> **What you should do**
Skip the pictures. Transcribe the rest of the data below without changing a word.

> **Data**
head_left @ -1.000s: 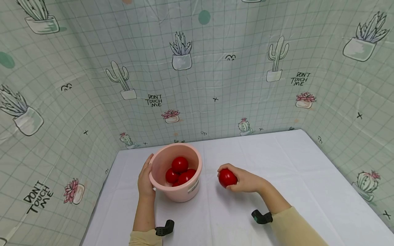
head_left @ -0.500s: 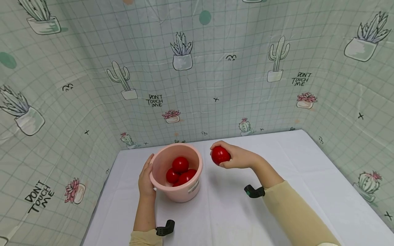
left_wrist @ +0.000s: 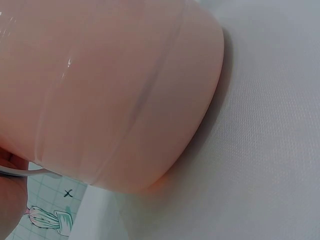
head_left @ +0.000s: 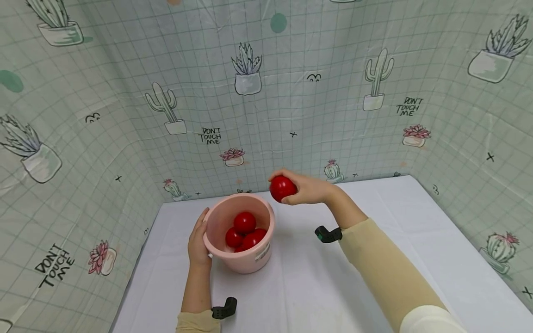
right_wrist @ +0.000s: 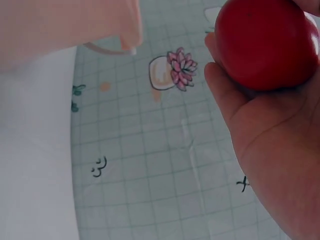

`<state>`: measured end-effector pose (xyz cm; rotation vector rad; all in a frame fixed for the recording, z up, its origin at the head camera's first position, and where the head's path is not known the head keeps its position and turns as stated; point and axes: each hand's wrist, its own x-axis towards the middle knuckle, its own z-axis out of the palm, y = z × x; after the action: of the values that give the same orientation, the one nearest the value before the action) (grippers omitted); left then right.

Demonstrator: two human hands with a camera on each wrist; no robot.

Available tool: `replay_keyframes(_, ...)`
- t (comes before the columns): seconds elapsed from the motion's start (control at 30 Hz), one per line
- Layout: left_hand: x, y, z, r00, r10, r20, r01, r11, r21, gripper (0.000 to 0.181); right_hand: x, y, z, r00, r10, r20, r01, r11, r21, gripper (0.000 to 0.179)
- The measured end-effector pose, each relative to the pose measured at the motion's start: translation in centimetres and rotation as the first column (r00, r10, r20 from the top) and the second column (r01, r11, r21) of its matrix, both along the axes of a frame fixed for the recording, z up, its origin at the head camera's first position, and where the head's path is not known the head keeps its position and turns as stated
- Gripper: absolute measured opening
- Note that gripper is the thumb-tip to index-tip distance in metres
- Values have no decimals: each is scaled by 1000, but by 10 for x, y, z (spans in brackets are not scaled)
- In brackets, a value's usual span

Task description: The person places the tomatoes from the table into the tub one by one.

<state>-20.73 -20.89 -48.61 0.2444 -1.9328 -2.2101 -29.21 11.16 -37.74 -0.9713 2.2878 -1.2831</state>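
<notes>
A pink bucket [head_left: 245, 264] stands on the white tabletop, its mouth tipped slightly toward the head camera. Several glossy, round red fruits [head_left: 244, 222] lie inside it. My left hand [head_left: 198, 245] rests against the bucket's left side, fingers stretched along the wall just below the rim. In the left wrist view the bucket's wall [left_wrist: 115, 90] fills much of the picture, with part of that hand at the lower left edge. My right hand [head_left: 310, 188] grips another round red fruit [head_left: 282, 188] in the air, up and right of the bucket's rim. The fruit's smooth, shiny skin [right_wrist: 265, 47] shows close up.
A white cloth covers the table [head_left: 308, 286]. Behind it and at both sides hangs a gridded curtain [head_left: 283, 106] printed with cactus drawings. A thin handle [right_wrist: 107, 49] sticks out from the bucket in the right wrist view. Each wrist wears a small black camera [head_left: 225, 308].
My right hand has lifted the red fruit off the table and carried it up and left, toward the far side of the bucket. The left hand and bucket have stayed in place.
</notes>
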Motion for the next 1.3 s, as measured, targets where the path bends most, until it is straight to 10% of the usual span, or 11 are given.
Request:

> **Response box**
head_left @ -1.000s: 
head_left @ -0.500s: 
left_wrist @ +0.000s: 
head_left @ +0.000s: 
right_wrist @ +0.000s: 

`<state>`: measured end-effector pose (xyz cm; rotation vector rad; all in a frame fixed for the recording, z up, its origin at the head camera's first position, and where the head's path is not known the head keeps its position and turns as stated; point and axes: each hand's wrist, its own x-axis towards the middle knuckle, its own z-axis out of the palm, y = z × x; after the action: of the values that give the same orientation, the one nearest the value before the action) (grippers omitted); left then right.

Demonstrator: two human hands with a camera on each wrist; no robot.

Available tool: `replay_keyframes(_, ...)`
- t (comes before the columns): seconds elapsed from the motion's start (control at 30 Hz), one per line
- Layout: left_hand: x, y, z, r00, r10, r20, r01, r11, r21, gripper (0.000 to 0.181); right_hand: x, y, z, r00, r10, r20, r01, r11, r21, gripper (0.000 to 0.179)
- The measured end-effector pose, each relative to the pose measured at the motion's start: translation in centimetres and rotation as the first column (r00, r10, r20 from the top) and the second column (r01, r11, r21) of its matrix, both along the axes of a frame fixed for the recording, z up, its origin at the head camera's first position, and where the head's path is not known the head keeps its position and turns as stated
- Gripper: absolute measured opening
- Note that gripper is the thumb-tip to index-tip distance in metres
- Values have no decimals: each is scaled by 1000, but by 10 for x, y, z (spans in brackets are not scaled)
- In brackets, a value's usual span

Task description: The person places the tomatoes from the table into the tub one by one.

<state>-20.73 -20.89 -48.61 0.2444 -1.9328 -2.2101 -29.21 11.16 -37.74 -0.9713 2.2878 -1.2831</state>
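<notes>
A pink bucket [head_left: 245, 264] stands on the white tabletop, its mouth tipped slightly toward the head camera. Several glossy, round red fruits [head_left: 244, 222] lie inside it. My left hand [head_left: 198, 245] rests against the bucket's left side, fingers stretched along the wall just below the rim. In the left wrist view the bucket's wall [left_wrist: 115, 90] fills much of the picture, with part of that hand at the lower left edge. My right hand [head_left: 310, 188] grips another round red fruit [head_left: 282, 188] in the air, up and right of the bucket's rim. The fruit's smooth, shiny skin [right_wrist: 265, 47] shows close up.
A white cloth covers the table [head_left: 308, 286]. Behind it and at both sides hangs a gridded curtain [head_left: 283, 106] printed with cactus drawings. A thin handle [right_wrist: 107, 49] sticks out from the bucket in the right wrist view. Each wrist wears a small black camera [head_left: 225, 308].
My right hand has lifted the red fruit off the table and carried it up and left, toward the far side of the bucket. The left hand and bucket have stayed in place.
</notes>
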Motion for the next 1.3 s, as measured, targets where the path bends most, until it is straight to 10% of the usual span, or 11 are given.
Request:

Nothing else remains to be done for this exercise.